Print out the data below with every line intact.
Data extract: Begin
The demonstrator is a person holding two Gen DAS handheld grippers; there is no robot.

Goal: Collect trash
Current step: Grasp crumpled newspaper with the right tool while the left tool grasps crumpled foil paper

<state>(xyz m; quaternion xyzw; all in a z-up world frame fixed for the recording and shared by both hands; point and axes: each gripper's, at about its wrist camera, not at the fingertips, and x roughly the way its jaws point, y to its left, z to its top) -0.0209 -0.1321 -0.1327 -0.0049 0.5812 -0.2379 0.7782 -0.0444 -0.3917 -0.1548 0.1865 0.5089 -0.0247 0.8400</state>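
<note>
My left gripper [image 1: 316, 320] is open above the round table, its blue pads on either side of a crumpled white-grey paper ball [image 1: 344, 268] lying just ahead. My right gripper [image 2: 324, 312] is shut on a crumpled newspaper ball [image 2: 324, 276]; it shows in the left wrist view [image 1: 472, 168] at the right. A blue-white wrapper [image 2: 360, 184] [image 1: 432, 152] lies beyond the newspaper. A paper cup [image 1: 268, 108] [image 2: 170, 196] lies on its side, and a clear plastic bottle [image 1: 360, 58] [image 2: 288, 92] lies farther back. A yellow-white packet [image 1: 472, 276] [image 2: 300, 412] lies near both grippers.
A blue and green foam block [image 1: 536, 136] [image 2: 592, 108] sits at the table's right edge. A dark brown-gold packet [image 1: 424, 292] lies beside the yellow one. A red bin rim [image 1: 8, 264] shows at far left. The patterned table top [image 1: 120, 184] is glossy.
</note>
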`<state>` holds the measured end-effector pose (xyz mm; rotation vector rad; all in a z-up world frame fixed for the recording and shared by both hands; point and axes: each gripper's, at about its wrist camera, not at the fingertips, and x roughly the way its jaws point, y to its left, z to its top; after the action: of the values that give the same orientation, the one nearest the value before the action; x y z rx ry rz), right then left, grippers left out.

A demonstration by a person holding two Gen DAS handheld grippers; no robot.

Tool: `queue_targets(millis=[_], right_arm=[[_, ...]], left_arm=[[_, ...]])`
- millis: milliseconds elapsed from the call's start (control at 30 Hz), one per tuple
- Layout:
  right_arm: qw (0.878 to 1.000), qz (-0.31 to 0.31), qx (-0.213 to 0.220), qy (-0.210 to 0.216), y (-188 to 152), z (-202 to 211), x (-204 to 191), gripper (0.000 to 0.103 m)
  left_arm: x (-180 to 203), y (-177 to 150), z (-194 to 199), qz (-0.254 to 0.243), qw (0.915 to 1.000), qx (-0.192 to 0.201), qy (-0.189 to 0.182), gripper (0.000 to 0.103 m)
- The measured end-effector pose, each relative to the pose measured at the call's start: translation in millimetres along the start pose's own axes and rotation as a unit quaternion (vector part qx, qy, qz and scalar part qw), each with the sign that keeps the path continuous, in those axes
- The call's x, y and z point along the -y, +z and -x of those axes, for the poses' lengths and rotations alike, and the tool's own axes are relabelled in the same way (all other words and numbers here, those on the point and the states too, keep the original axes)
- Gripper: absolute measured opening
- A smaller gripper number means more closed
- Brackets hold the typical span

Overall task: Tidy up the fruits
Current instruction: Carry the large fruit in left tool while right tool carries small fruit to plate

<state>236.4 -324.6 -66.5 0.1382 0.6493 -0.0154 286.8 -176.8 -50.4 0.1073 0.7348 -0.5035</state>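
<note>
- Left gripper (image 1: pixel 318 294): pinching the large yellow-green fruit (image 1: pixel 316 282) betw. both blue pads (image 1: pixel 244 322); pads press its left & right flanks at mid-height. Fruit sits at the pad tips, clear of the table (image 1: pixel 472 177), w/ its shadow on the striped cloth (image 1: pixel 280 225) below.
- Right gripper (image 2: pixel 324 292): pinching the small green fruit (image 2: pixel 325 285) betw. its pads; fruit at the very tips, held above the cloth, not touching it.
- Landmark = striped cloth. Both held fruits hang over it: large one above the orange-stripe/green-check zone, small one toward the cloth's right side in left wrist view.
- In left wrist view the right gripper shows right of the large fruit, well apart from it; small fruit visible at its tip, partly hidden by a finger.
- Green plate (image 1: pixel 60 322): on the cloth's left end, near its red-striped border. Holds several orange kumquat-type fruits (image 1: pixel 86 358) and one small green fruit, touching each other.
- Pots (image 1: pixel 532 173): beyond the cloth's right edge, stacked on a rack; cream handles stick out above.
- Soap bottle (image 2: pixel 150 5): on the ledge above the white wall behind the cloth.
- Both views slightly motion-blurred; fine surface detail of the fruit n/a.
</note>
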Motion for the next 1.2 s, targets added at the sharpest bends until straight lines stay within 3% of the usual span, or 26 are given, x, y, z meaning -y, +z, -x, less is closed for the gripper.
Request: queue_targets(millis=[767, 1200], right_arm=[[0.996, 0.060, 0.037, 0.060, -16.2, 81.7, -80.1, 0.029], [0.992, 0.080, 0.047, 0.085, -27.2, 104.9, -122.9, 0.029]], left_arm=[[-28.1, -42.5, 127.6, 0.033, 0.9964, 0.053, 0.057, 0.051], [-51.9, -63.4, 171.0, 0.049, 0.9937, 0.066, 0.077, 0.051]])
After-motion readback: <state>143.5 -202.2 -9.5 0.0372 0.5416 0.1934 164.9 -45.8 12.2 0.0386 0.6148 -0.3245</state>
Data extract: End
**Response to this task:**
The demonstrator is a person holding two Gen DAS handheld grippers; there is no robot.

Goal: Collect trash
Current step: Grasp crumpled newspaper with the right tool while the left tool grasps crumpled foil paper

<state>(xyz m; quaternion xyzw; all in a z-up world frame fixed for the recording and shared by both hands; point and axes: each gripper's, at about its wrist camera, not at the fingertips, and x roughly the way its jaws point, y to its left, z to its top) -0.0209 -0.1321 -0.1327 -0.0049 0.5812 -0.2379 0.7782 -0.0444 -0.3917 -0.1548 0.1865 0.5089 -0.0247 0.8400</state>
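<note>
My left gripper [image 1: 316, 320] is open above the round table, its blue pads on either side of a crumpled white-grey paper ball [image 1: 344, 268] lying just ahead. My right gripper [image 2: 324, 312] is shut on a crumpled newspaper ball [image 2: 324, 276]; it shows in the left wrist view [image 1: 472, 168] at the right. A blue-white wrapper [image 2: 360, 184] [image 1: 432, 152] lies beyond the newspaper. A paper cup [image 1: 268, 108] [image 2: 170, 196] lies on its side, and a clear plastic bottle [image 1: 360, 58] [image 2: 288, 92] lies farther back. A yellow-white packet [image 1: 472, 276] [image 2: 300, 412] lies near both grippers.
A blue and green foam block [image 1: 536, 136] [image 2: 592, 108] sits at the table's right edge. A dark brown-gold packet [image 1: 424, 292] lies beside the yellow one. A red bin rim [image 1: 8, 264] shows at far left. The patterned table top [image 1: 120, 184] is glossy.
</note>
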`<state>` holds the measured end-effector pose (xyz mm; rotation vector rad; all in a z-up world frame fixed for the recording and shared by both hands; point and axes: each gripper's, at about its wrist camera, not at the fingertips, and x roughly the way its jaws point, y to its left, z to its top; after the action: of the values that give the same orientation, the one nearest the value before the action; x y z rx ry rz), right then left, grippers left out.

A demonstration by a person holding two Gen DAS handheld grippers; no robot.

Tool: `queue_targets(millis=[_], right_arm=[[_, ...]], left_arm=[[_, ...]])`
- millis: milliseconds elapsed from the call's start (control at 30 Hz), one per tuple
- Layout:
  right_arm: qw (0.878 to 1.000), qz (-0.31 to 0.31), qx (-0.213 to 0.220), qy (-0.210 to 0.216), y (-188 to 152), z (-202 to 211), x (-204 to 191), gripper (0.000 to 0.103 m)
  left_arm: x (-180 to 203), y (-177 to 150), z (-194 to 199), qz (-0.254 to 0.243), qw (0.915 to 1.000), qx (-0.192 to 0.201), qy (-0.189 to 0.182), gripper (0.000 to 0.103 m)
- The measured end-effector pose, each relative to the pose measured at the call's start: translation in millimetres along the start pose's own axes and rotation as a unit quaternion (vector part qx, qy, qz and scalar part qw), each with the sign that keeps the path continuous, in those axes
- The call's x, y and z point along the -y, +z and -x of those axes, for the poses' lengths and rotations alike, and the tool's own axes are relabelled in the same way (all other words and numbers here, those on the point and the states too, keep the original axes)
- Gripper: absolute measured opening
- A smaller gripper number means more closed
- Brackets hold the typical span

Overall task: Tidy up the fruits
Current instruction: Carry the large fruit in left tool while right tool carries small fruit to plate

<state>236.4 -324.6 -66.5 0.1382 0.6493 -0.0154 286.8 -176.8 -50.4 0.1073 0.7348 -0.5035</state>
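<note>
- Left gripper (image 1: pixel 318 294): pinching the large yellow-green fruit (image 1: pixel 316 282) betw. both blue pads (image 1: pixel 244 322); pads press its left & right flanks at mid-height. Fruit sits at the pad tips, clear of the table (image 1: pixel 472 177), w/ its shadow on the striped cloth (image 1: pixel 280 225) below.
- Right gripper (image 2: pixel 324 292): pinching the small green fruit (image 2: pixel 325 285) betw. its pads; fruit at the very tips, held above the cloth, not touching it.
- Landmark = striped cloth. Both held fruits hang over it: large one above the orange-stripe/green-check zone, small one toward the cloth's right side in left wrist view.
- In left wrist view the right gripper shows right of the large fruit, well apart from it; small fruit visible at its tip, partly hidden by a finger.
- Green plate (image 1: pixel 60 322): on the cloth's left end, near its red-striped border. Holds several orange kumquat-type fruits (image 1: pixel 86 358) and one small green fruit, touching each other.
- Pots (image 1: pixel 532 173): beyond the cloth's right edge, stacked on a rack; cream handles stick out above.
- Soap bottle (image 2: pixel 150 5): on the ledge above the white wall behind the cloth.
- Both views slightly motion-blurred; fine surface detail of the fruit n/a.
</note>
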Motion for the next 1.2 s, targets added at the sharpest bends until straight lines stay within 3% of the usual span, or 26 are given, x, y, z meaning -y, +z, -x, less is closed for the gripper.
Request: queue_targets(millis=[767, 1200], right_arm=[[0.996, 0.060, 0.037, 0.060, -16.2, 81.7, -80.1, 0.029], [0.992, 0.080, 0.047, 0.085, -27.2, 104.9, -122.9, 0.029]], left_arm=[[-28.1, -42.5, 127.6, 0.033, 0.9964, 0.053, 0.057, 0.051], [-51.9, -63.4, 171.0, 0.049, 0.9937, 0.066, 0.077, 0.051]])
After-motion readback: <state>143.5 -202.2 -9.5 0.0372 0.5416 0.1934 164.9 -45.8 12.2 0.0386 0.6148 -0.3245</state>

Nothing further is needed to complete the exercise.